Cybercriminals are becoming increasingly sophisticated and persistent in their attacks. However, there are preventative strategies you can employ to mitigate this growing threat to your business.

The costs associated with data breaches include incident response, legal fees, public relations efforts, and system recovery. According to the UK Government’s Cyber security breaches 2024 survey, the average cost of a cyber attack to a medium-sized UK business in 2024 so far is £10,830.

And there are indirect costs to consider too, including loss of business, damaged reputation, and customer churn.

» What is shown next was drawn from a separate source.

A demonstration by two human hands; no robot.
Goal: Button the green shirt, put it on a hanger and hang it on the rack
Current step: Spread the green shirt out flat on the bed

However, with the right strategies, technology, and expert support in place, you can protect your business from these costs and significantly lower the risk of a data breach.

In this article, we’ll cover everything you need to know about data breaches affecting UK businesses in 2024 and provide a prevention strategy for each type of data breach so you can mitigate the threat they pose.

  • Why are data breaches becoming more common?
  • Types of data breaches
  • Phishing attacks
  • Malware
  • Human error
  • Third-party vulnerabilities
  • Protect your business from data breaches
  • Emerging threats

Why are data breaches becoming more common?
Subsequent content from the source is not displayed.